- Exercise prompt:
All lines below containing the string "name" are to be copied.

····················

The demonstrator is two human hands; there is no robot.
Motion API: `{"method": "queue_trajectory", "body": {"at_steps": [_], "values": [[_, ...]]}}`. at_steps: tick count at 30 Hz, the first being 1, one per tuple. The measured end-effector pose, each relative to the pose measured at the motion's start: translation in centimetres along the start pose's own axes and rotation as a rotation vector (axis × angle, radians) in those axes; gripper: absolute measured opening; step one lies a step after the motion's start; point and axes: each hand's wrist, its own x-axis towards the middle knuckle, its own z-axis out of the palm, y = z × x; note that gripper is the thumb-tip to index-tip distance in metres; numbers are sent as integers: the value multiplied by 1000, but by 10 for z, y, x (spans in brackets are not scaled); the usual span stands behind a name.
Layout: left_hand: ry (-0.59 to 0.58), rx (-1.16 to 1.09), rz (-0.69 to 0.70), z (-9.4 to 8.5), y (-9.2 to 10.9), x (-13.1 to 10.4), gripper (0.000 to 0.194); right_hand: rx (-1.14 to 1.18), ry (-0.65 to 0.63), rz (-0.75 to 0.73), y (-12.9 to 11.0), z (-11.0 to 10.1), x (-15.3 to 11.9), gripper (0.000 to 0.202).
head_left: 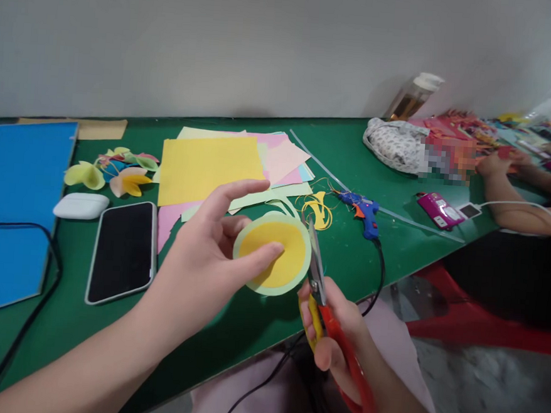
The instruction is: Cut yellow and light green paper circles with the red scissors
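Observation:
My left hand (pixel 221 240) pinches a round paper disc, its thumb lying across the front. The disc shows a yellow circle (pixel 291 258) on top of a slightly larger pale green circle (pixel 270 288), which forms a rim around it. In my right hand (pixel 338 324) is a pair of scissors (pixel 347 356) with red and yellow handles. Their blades point up and away, close against the disc's right edge. Whether the blades touch the paper I cannot tell. Yellow paper offcuts (pixel 321 211) lie behind the disc on the green table (pixel 258 322).
Stacked coloured paper (pixel 207 164) lies behind my left hand. To the left are a phone (pixel 124 252), a white earbud case (pixel 81 206), paper flowers (pixel 117 170) and a blue board (pixel 16 201). A blue glue gun (pixel 362 212) lies right, its cord trailing down. Another person's arm (pixel 507 191) rests far right.

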Motion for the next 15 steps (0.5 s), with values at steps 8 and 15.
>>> {"method": "queue_trajectory", "body": {"at_steps": [8,15], "values": [[-24,-58,-23,-3,0,2,66,-29,-20,27,8,-6,-2,76],[-43,-48,-35,-1,3,3,63,-88,-56,16,17,-13,-2,76]]}}
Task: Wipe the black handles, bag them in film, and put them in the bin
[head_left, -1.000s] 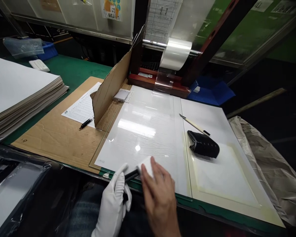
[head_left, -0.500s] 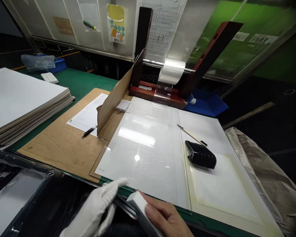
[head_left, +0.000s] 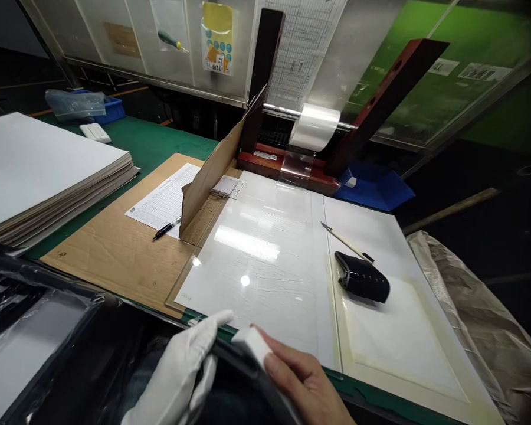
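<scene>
My left hand [head_left: 174,369], in a white glove, is closed around one end of a black glossy part [head_left: 236,359] at the bottom edge of the table. My bare right hand [head_left: 307,378] grips a white foam-like block [head_left: 253,345] between thumb and fingers. The block lies against the black part, whose lower portion is dark and partly hidden by my hands. Beyond them, on the white sheet to the right, rests a curved black glossy piece [head_left: 365,280]. Just behind that piece lies a knife with a pale handle [head_left: 345,241].
A clear film roll [head_left: 315,127] hangs on a dark red stand at the back. An upright cardboard piece [head_left: 212,171] stands left of the glass-topped work surface [head_left: 248,265]. Further left are a pen [head_left: 166,228], a printed form [head_left: 163,198] and a stack of boards [head_left: 57,171].
Both hands have shifted slightly upward with the black part and the block. The part's tilt has changed, so its shiny edge shows less. The whole view has moved a little.
</scene>
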`<state>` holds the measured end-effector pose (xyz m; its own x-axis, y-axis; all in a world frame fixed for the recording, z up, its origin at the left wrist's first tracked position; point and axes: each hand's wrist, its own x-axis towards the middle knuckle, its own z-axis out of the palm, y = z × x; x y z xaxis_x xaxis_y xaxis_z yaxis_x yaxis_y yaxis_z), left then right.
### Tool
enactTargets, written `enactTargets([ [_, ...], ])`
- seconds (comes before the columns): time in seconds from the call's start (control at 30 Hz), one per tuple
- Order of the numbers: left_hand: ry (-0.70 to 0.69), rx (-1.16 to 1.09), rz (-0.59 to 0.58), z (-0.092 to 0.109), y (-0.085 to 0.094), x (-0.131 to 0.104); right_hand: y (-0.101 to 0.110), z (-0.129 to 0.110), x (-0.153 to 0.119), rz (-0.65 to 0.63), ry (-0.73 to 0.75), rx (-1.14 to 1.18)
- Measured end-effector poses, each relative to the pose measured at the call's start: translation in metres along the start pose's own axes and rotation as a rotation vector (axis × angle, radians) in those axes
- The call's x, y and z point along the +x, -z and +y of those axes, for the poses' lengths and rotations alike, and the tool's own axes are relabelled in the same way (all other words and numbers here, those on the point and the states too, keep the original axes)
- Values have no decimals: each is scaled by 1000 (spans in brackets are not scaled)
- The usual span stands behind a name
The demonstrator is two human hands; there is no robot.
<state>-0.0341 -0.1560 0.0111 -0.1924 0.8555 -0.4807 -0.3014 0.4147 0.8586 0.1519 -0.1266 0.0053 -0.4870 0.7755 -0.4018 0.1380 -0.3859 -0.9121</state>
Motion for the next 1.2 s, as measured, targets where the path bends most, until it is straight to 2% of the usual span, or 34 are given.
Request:
enactTargets([
  [0.07,145,-96,14,-3,-7,-1,-20,18,4,294,137,-29],
  [0.13,218,-209,77,-6,-14,-1,-41,35,8,570,330,-107],
  [0.17,218,-251,105,-8,-17,0,-49,41,10,643,401,-173],
  [0.2,220,-280,107,-10,-18,1,-52,44,12,660,444,-248],
  [0.23,237,-299,68,-12,-19,2,-51,44,14,638,464,-326],
  [0.3,310,-307,-80,-17,-19,4,-40,40,17,575,531,-490],
  [0.37,385,-296,-215,-24,-16,6,-22,34,18,502,703,-708],
  [0.43,431,-287,-270,-32,-13,7,-7,29,18,413,853,-937],
  [0.53,468,-289,-282,-44,-12,9,1,26,17,386,813,-1105],
  [0.67,447,-320,-258,-49,-14,11,-1,27,17,344,858,-1146],
  [0.8,436,-332,-268,-46,-11,10,0,27,17,383,737,-1126],
  [0.9,448,-334,-298,-43,-7,9,0,26,15,311,772,-1102],
  [1.0,444,-333,-328,-41,-5,9,0,25,14,347,671,-1010],
  [1.13,427,-344,-363,-45,-3,8,1,25,14,269,711,-1000],
  [1.2,429,-347,-364,-48,-3,8,3,24,15,289,664,-968],
])
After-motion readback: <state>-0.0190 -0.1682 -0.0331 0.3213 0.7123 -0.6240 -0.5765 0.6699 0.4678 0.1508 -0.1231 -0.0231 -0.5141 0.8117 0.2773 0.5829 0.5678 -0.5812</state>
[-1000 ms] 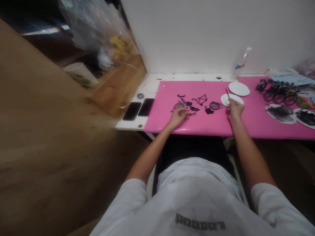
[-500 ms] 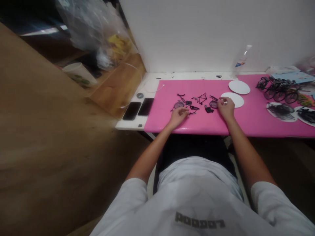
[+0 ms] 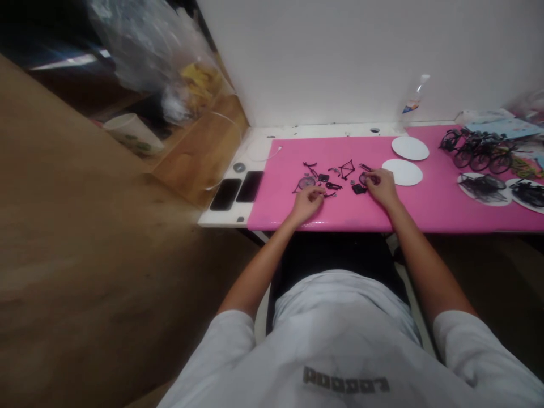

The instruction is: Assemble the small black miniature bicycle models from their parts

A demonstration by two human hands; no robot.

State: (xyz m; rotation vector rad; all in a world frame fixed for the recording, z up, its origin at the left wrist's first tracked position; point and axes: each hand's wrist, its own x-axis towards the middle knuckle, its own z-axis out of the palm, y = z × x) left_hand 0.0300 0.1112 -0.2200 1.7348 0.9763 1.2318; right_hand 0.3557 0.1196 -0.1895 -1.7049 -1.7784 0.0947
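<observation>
lately, over the pink mat (image 3: 437, 212) right of centre in the frame, has drawn the right hand (image 3: 382, 187) leftward off the lower white plate (image 3: 408, 171), back to the loose parts (image 3: 347, 169). keeps the left hand (image 3: 308, 204) mid-frame with bent fingers and thumb near index; cannot tell about pinching anything. holds the right fingertips close together at the right-hand wheel (image 3: 362, 178), partly covering it; cannot tell touching from pinching. has apparently set down a black bar (image 3: 365, 168) just above, adding to the spread. cannot tell contact from a gap between the left fingertips and the thin curved part (image 3: 330, 195).
</observation>
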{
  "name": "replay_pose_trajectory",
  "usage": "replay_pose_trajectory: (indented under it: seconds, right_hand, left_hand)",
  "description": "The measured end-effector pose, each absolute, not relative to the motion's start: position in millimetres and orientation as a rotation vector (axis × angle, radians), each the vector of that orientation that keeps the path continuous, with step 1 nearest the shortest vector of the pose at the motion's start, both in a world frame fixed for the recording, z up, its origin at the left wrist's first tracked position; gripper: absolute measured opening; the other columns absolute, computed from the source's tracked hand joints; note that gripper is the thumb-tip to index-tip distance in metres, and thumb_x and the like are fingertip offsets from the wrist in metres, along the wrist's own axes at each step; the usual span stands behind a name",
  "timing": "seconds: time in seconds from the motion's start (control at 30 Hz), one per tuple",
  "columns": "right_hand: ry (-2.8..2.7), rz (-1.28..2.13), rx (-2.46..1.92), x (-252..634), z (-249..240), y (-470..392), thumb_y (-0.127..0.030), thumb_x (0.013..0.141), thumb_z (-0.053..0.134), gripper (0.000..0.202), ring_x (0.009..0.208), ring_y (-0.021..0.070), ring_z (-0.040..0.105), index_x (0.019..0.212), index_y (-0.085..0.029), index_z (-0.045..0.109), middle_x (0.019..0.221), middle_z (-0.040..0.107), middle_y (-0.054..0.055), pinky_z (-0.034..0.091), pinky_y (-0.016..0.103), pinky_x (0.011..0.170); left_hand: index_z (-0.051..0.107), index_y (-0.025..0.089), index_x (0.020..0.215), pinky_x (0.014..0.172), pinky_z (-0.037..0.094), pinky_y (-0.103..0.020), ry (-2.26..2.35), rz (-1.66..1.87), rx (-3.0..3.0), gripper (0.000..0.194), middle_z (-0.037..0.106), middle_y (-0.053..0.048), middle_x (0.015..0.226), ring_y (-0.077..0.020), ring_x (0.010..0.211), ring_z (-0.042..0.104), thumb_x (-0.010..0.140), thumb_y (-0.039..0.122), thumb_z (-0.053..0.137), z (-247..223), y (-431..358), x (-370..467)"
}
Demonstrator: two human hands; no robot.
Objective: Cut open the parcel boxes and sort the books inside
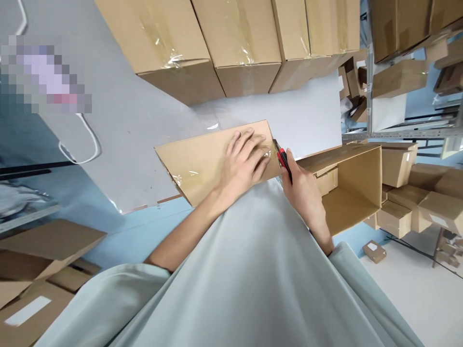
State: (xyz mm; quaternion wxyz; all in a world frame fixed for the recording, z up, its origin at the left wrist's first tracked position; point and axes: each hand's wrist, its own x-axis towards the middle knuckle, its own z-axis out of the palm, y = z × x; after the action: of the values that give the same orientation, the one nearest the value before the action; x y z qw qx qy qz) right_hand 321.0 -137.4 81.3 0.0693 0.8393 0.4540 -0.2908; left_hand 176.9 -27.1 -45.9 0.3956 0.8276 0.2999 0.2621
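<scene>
A taped cardboard box (pixel 202 149) lies on the pale table (pixel 137 159) right in front of my body. My left hand (pixel 244 161) rests on its top with the fingers spread, over the clear tape. In my right hand (pixel 302 185) is a red and black box cutter (pixel 283 156), gripped with the thumb along its body. The cutter's front end is at the box's right edge; whether the blade touches the cardboard I cannot tell.
Several large taped cartons (pixel 246 33) line the table's far side. An open carton (pixel 356 188) with smaller boxes in it stands to the right, below table height. More boxes (pixel 398 212) and a metal shelf (pixel 369 86) are farther right. A white cable (pixel 96 144) lies at the left.
</scene>
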Motion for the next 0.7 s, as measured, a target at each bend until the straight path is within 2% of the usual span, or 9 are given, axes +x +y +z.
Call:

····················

- Exercise response:
Motion API: `{"method": "queue_trajectory", "body": {"at_steps": [_], "values": [[_, ...]]}}`. at_steps: tick count at 30 Hz, the first being 1, one per tuple. The measured end-effector pose, each relative to the pose measured at the motion's start: translation in centimetres along the start pose's own axes and rotation as a rotation vector (axis × angle, radians) in those axes; gripper: absolute measured opening; step one lies a step after the motion's start; point and axes: each hand's wrist, its own x-axis towards the middle knuckle, its own z-axis out of the palm, y = z × x; note that gripper is the thumb-tip to index-tip distance in metres; numbers are sent as integers: the value multiplied by 1000, but by 10 for z, y, x (spans in brackets are not scaled); the usual span stands behind a name.
- The usual span stands behind a name
  "name": "replay_pose_trajectory",
  "description": "The measured end-effector pose, each absolute, not relative to the motion's start: position in millimetres and orientation as a rotation vector (axis × angle, radians), each the vector of that orientation that keeps the path continuous, with step 1 nearest the shortest vector of the pose at the motion's start, both in a world frame fixed for the recording, z up, its origin at the left wrist's first tracked position; gripper: absolute measured opening; the other columns absolute, computed from the source's tracked hand joints; note that gripper is the thumb-tip to index-tip distance in metres, and thumb_x and the like are fingertip offsets from the wrist in metres, along the wrist's own axes at each step; the usual span stands behind a name",

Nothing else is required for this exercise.